La question de l’égalité salariale entre hommes et femmes semble avoir été exclue des sujets de discussion inscrits à l’ordre du jour du 16 octobre. Quel rôle les syndicats peuvent-ils jouer dans cette perspective ? Le sujet est-il une préoccupation forte pour les dirigeants et les adhérents ? 

Bien sûr. Les deux principaux syndicats de France sont désormais dirigés par des femmes et Sophie Binet, ancienne référente du collectif "femmes mixité" à la CGT et membre du Haut Conseil à l’égalité entre les femmes et les hommes, prend ce sujet particulièrement à cœur. 
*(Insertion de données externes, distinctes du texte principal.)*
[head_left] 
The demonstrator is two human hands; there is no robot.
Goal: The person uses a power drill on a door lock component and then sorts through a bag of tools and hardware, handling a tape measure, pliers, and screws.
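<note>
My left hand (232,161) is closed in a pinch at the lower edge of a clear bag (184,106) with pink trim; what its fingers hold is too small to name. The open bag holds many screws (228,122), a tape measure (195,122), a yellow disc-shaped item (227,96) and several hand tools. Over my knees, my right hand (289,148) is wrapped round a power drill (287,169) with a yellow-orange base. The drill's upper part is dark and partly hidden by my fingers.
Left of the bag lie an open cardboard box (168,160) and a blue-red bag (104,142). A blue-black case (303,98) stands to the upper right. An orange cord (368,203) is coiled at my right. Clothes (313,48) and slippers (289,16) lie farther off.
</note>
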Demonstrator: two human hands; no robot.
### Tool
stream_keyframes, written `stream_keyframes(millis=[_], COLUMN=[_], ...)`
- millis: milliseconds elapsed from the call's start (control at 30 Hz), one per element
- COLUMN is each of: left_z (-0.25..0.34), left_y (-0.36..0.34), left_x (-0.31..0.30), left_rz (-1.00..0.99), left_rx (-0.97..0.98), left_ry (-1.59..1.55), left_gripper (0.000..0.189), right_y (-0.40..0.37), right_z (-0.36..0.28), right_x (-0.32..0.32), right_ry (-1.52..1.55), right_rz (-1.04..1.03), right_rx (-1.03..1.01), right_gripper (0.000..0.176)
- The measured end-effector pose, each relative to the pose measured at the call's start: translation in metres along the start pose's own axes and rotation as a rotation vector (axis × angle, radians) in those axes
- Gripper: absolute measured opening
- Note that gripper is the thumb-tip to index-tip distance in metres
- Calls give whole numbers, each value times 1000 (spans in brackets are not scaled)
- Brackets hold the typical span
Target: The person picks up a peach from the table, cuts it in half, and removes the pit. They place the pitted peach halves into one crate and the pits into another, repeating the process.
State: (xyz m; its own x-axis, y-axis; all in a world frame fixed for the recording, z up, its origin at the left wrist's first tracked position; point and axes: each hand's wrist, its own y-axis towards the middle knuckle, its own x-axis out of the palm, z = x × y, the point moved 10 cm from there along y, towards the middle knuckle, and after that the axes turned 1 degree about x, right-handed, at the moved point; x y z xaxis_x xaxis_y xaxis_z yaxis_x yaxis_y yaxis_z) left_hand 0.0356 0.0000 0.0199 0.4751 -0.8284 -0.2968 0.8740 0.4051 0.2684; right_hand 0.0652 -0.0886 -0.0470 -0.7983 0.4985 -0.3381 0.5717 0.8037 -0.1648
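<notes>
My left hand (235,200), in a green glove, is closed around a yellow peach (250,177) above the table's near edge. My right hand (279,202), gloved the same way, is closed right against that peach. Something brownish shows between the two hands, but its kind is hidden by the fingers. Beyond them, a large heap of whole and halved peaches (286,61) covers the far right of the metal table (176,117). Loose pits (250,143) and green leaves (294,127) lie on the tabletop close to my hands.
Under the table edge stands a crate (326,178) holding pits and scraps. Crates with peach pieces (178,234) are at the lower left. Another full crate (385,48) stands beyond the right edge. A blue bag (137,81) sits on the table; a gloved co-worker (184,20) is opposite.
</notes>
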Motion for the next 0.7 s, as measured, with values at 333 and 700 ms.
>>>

On dispose d’outils pour avancer, à commencer par les instruments de la dernière réforme, l’index égalité homme-femme, qui a déjà produit des effets positifs : depuis quatre ans que l’on dispose de cet index, la note moyenne des entreprises progresse continûment. Néanmoins, seules 2 % des entreprises avaient la note maximale de 100 %. On peut donc voir le verre à moitié vide ou à moitié plein…

Les deux principaux syndicats de France sont désormais dirigés par des femmes.

Conclusion : quel est le rôle que les syndicats peuvent jouer vis-à-vis dans la vie politique française ? 

Le rôle des syndicats est crucial et nous avons besoin, après le climat d’urgence des mois passés, d’un environnement de négociation dynamique, intelligent et proactif, susceptible d’offrir des cadres de négociation équilibrés pour faire face aux nombreux enjeux actuels, parmi lesquels, pour donner un exemple, la gestion des seniors. Beaucoup d’instruments pourraient être mis en place pour gérer individuellement les salariés les plus âgés en les maintenant dans l’emploi : des conventions de fin de carrière pourraient permettre de mettre en place des compromis individuels intéressants entre salaire/emploi/temps de travail pour maintenir les seniors en activité. Des contrats senior revus de longue durée pourraient aussi être créés pour remplacer le vieux contrat CDD senior qui ne fonctionne pas, par exemple.